Taking an ecosystem perspective can also help better understand what parts of a given ecosystem have made the most progress in dealing with the key technologies of the twin transition. For example, given its relatively low energy efficiency, the energy-intensive ecosystem would particularly benefit from more rapid adoption of digital and low-carbon technologies. Indeed, digital technologies can have a positive effect on EIIs by providing efficient tools for monitoring, controlling and automating production and processes (Calvino, Dechezleprêtre and Haerle, 2025[61]). Between 2018 and 2022, the EII ecosystem developed digital technologies at a higher pace than other non-ICT manufacturing (7.4% of EII-related technologies on average also featured a digital component versus 6% in the rest of the manufacturing sector) but there is considerable heterogeneity across the sectors composing the ecosystem, for example between “Non‑metallic minerals” technologies (16%) and “Coke and petroleum” (less than 1%), and countries (for instance, EU27 countries are lagging behind in this context).
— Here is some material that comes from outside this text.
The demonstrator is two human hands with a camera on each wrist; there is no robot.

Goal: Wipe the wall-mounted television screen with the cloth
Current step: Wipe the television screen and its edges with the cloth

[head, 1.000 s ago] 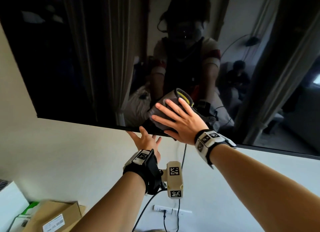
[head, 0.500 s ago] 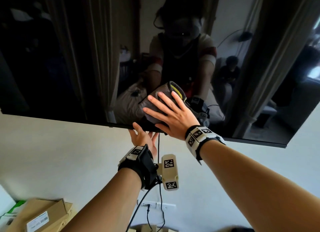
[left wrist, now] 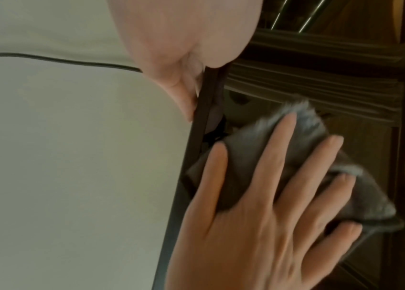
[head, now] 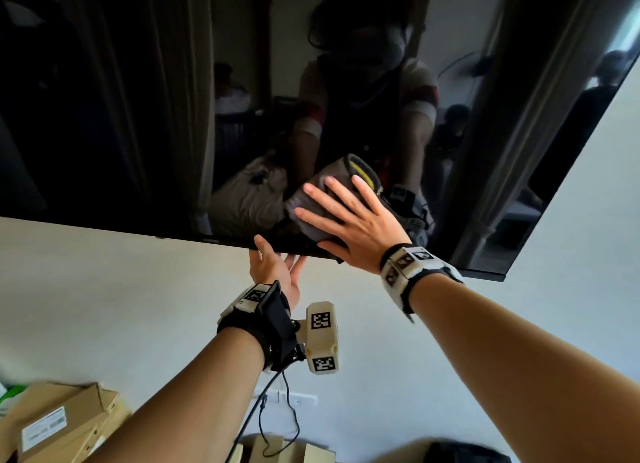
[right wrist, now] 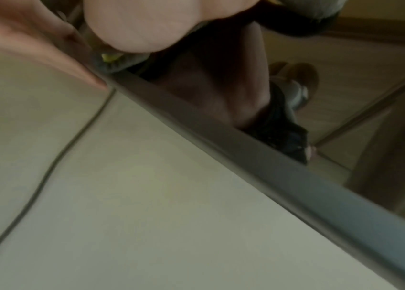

The solutions to challenges faced by ecosystems are also interdependent
The various challenges discussed in this section are inherently linked and addressing one can have positive spillovers on the others. Figure 6.14 provides one example of this link. It shows patents filed to develop substitutes, and improve recycling, for raw materials employed in the renewable energy ecosystem. As such, these innovative efforts can play an important role in alleviating supply chain dependencies on specific products and improve supply chain resilience. The figure shows that most of these patents are focused on silicon, at least for the 2017-2021 period. Nickel and niobium are also targeted, but considerably less so than silicon. All three raw materials are characterised by low substitutability – hence the importance of finding alternatives to foster ecosystems’ resilience – but nickel and niobium also face high export concentration, making them even more delicate for supply chain monitoring.
Figure 6.14. Patents in recycling or substitution of critical raw materials, 2017-2021
Copy link to Figure 6.14. Patents in recycling or substitution of critical raw materials, 2017-2021
Notes: Data refer to IP5 patent families by filing dates. Patents for recycling or substitute for raw materials are identified using the search strategy described in Annex A B.2 and Table A B.3 in Dechezleprêtre et al. (2024[36]).
Sources: Dechezleprêtre et al. (2024, p. 36[36]), based on OECD, STI Micro-data Lab: Intellectual Property Database, http://oe.cd/ipstats (accessed in January 2024).
Figure 6.15 presents another example, portraying the relationship between technological specialisation and trade comparative advantage, focusing on a subset of renewable energy technologies, namely wind, hydro and solar power. The figure shows a positive relationship between countries’ RTA, lagged by ten years, and relative comparative advantage, in particular in wind and hydro power, but also for solar power. This suggests that developing stronger innovation capabilities goes hand in hand with strengthening export performance, and while the directionality and causality of this relationship is not yet well-established in the literature, the fact that RTA values in Figure 6.15 precede relative comparative advantage values by ten years suggests that productivity gains associated to innovation (Cassiman, Golovko and Martínez-Ros, 2010[62]) and upgrading to higher value-added activities within technology-specific value chains (Caliari et al., 2023[63]) likely contribute to explaining this phenomenon.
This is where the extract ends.